The question of discretion has arisen once more. My noble friend Lord Marks seeks to vary his original suggestion by fettering the discretion somewhat but nevertheless importing a degree of discretion, as was discussed at length. It is the Government’s position that that is inappropriate.

The point was made in Committee and this evening that many noble Lords consider the charge unfair in the case of poor offenders. The Government believe that it is right that all adult offenders, whatever their means, pay towards the cost of running the courts, alleviating the burden on the taxpayer. I know that noble Lords who are concerned about this area will have seen the figures published on the website before Committee stage about the charges by band. They are quite modest, but it is nevertheless hoped that they will reflect some compensation to the country for defendants who use the courts because they have committed offences. As I said previously, offenders can apply to vary payment rates if their financial circumstances change. In addition, offenders who comply with their payment terms and who do not reoffend can have their charge remitted after a specified period. The imposition of this charge is not designed to be a punishment, so confusing it with the various discretionary powers that the court has rather misses the point.

Amendment 125D would stipulate that the charge cannot exceed the amount specified by the Lord Chancellor in the regulations. The Bill is drafted so that a charge to be paid is of an amount specified by the Lord Chancellor, so I am sure that my noble friend Lord Marks will agree that this leaves no room for charges exceeding the amount specified to be imposed, which should mean that the amendment is unnecessary.

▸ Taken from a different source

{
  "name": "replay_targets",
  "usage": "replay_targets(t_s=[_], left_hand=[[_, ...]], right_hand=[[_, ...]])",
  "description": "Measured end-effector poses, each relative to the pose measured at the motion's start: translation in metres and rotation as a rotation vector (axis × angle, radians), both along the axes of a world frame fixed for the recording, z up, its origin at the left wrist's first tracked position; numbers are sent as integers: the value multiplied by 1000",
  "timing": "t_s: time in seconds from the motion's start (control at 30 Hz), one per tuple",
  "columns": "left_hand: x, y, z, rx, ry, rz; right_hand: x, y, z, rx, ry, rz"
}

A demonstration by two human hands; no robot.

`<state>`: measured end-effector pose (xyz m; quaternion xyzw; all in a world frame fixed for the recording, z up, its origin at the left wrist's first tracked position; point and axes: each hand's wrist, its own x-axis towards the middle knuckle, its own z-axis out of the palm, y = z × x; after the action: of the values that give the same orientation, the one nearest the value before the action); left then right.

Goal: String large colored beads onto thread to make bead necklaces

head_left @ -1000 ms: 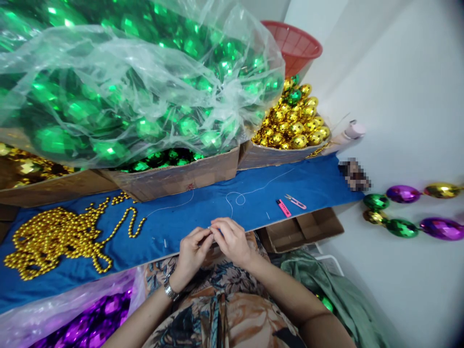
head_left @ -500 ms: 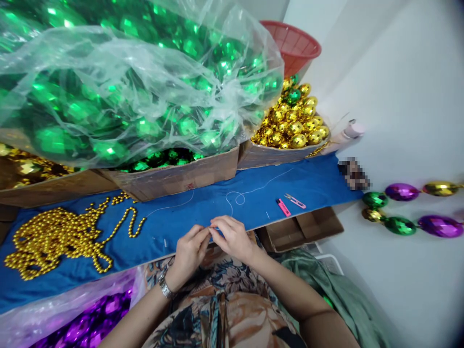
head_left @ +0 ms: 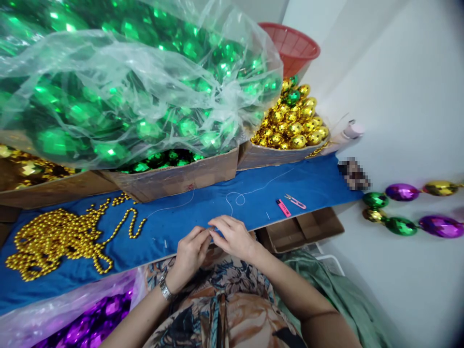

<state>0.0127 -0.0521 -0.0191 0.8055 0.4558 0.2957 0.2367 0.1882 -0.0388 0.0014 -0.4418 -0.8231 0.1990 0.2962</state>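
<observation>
My left hand (head_left: 191, 250) and my right hand (head_left: 235, 239) meet fingertip to fingertip over the table's front edge, both closed in a pinch. A thin white thread (head_left: 239, 194) loops across the blue cloth and runs down to my fingers; its part between the fingertips is mostly hidden. To the left lies a pile of gold bead strings (head_left: 54, 239), one tail ending near another stretch of thread (head_left: 170, 208). On the right, a pink lighter (head_left: 283, 208) rests beside small thread snips (head_left: 295, 201).
Cardboard boxes hold green ornaments under a clear plastic bag (head_left: 145, 101) and gold ornaments (head_left: 295, 125). Behind stands a red basket (head_left: 290, 41). Purple ornaments (head_left: 90, 319) sit in a bag below the table. A garland (head_left: 400, 225) hangs at right; an open carton (head_left: 304, 229) is under the edge.
My hands stay together at the same place, with only slight finger movement. The thread, beads and tools on the cloth have not moved.
</observation>
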Motion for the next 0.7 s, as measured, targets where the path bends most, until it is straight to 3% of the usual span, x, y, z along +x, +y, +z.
replay_targets(t_s=[0.7], left_hand=[[3,-2,-1,-25,-45,18]], right_hand=[[2,-6,-1,-41,60,-46]])
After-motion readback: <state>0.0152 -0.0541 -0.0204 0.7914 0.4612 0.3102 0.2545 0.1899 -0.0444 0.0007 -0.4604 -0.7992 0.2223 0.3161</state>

Amendment 126A would omit the requirement for a specified period of time to have passed before the court charge debt can be written off. If accepted, it would provide the court with wide discretion to remit the charge early, as and when it sees fit. The clause as it currently stands has the benefit of allowing a court to remit the charge where the offender has taken all reasonable steps to pay and does not reoffend. This is a powerful incentive for offenders to repay the charge and refrain from reoffending, ensuring that a specified period is a fundamental feature of the remission provisions—a key aspect of this policy which I hope the House will not overlook.

Amendment 125E seeks to specify that where a charge can be remitted it can include the remission of interest. I respectfully point out to my noble friend Lord Marks that Clause 42 gives the magistrates’ court power to remit the charge under particular circumstances. It is intended that this provision be used where an offender has paid accordingly and has not gone on to reoffend. It can also be remitted where the debt is unenforceable.

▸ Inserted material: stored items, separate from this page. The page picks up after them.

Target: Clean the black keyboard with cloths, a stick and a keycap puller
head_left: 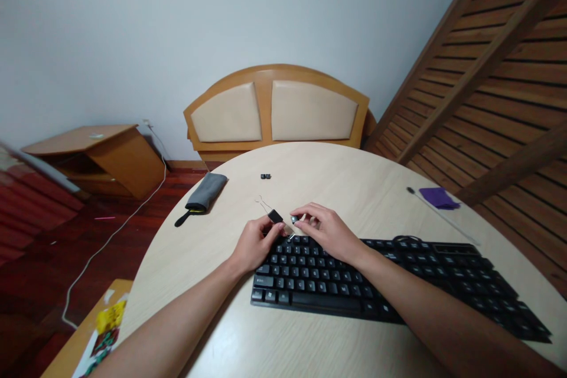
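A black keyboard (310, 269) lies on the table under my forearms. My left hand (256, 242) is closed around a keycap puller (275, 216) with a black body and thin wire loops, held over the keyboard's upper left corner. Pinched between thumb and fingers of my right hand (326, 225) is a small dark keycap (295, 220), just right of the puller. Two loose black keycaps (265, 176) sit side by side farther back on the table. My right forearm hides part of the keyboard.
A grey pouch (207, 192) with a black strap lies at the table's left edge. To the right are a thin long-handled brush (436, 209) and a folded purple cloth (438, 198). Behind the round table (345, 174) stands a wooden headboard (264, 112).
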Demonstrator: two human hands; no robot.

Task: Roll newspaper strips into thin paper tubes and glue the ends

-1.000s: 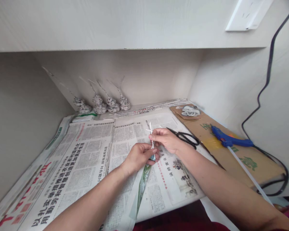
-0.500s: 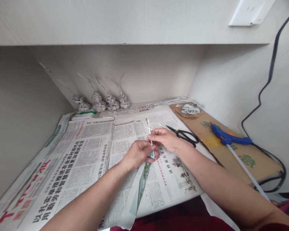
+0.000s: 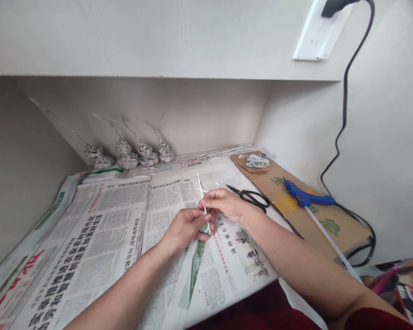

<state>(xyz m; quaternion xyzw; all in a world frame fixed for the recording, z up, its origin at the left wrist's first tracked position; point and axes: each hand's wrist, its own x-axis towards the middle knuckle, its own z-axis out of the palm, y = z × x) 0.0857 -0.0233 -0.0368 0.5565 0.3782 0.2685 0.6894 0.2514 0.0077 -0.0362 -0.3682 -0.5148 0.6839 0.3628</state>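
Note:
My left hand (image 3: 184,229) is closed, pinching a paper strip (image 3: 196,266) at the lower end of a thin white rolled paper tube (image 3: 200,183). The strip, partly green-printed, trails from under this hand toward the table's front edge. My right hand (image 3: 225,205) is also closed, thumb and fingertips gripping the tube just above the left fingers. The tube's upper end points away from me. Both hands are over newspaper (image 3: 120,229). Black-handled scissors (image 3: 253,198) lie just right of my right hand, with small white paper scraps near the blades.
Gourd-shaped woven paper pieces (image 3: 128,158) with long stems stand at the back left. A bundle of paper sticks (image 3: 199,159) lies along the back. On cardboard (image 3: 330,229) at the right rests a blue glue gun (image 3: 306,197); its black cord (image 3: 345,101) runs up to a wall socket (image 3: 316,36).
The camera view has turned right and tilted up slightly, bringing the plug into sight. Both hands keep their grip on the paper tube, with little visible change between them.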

New Section 21D(4) of the Prosecution of Offences Act 1985, inserted by Clause 46, makes it clear that interest payable under the regulations is to be treated as part of the charge. It therefore follows that any remission of the charge would comprise the whole debt, including the interest. I hope that reassures the House that the Government have carefully considered this provision and will satisfy my noble friend such that he might not press his amendment.

I stress, however, that this is a novel scheme and the Government have already agreed to review the policy after three years. Of course, we will monitor its impact closely until then. The Lord Chancellor must repeal the provisions if he considers it appropriate, having regard to that review. I am sure that the noble Lord will agree that this further safeguard demonstrates the Government’s commitment to getting this right.

I turn finally to the Criminal Procedure Rules and the amendments tabled by the noble Lords, Lord Ponsonby and Lord Beecham, which seek to widen the conditions that must be met for the courts charge to be remitted. The amendments would broaden the court’s power to such an extent that the charge could be remitted also in cases specified in those rules.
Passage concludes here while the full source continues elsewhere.